SUPPLIED MATERIAL -
# # # #

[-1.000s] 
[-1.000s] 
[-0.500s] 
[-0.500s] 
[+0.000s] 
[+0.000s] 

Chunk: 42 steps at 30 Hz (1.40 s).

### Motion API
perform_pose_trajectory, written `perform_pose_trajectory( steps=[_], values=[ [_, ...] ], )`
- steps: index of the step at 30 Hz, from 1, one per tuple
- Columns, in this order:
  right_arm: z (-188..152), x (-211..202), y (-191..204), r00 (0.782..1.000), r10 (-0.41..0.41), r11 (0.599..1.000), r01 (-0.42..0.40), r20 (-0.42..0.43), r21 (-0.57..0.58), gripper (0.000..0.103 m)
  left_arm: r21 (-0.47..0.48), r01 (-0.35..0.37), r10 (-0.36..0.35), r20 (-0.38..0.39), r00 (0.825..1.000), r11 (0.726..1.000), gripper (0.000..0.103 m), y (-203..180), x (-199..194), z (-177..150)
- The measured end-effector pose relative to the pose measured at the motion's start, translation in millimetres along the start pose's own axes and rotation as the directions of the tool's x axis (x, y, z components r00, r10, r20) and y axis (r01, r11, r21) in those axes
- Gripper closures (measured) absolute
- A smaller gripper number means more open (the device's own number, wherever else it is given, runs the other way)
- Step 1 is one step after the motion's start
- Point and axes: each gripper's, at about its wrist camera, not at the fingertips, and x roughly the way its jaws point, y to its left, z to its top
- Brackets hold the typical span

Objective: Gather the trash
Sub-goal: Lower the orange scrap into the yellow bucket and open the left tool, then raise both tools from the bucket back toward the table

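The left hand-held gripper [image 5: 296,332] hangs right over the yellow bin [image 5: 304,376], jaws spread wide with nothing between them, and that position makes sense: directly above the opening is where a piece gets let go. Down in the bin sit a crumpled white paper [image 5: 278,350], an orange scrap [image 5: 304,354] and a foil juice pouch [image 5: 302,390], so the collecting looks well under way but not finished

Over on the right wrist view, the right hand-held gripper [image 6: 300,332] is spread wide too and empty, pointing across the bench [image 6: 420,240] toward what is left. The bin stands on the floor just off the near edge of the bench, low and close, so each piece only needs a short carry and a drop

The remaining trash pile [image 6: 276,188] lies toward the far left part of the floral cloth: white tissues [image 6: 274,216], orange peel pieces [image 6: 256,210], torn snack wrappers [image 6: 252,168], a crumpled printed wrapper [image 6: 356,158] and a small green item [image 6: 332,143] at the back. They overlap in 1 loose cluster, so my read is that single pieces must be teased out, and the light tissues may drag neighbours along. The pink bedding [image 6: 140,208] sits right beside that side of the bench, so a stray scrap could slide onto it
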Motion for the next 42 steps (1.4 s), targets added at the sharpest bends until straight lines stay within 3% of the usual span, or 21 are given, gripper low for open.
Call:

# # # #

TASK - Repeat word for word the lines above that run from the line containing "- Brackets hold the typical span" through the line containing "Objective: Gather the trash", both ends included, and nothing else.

WRITTEN RESPONSE -
- Brackets hold the typical span

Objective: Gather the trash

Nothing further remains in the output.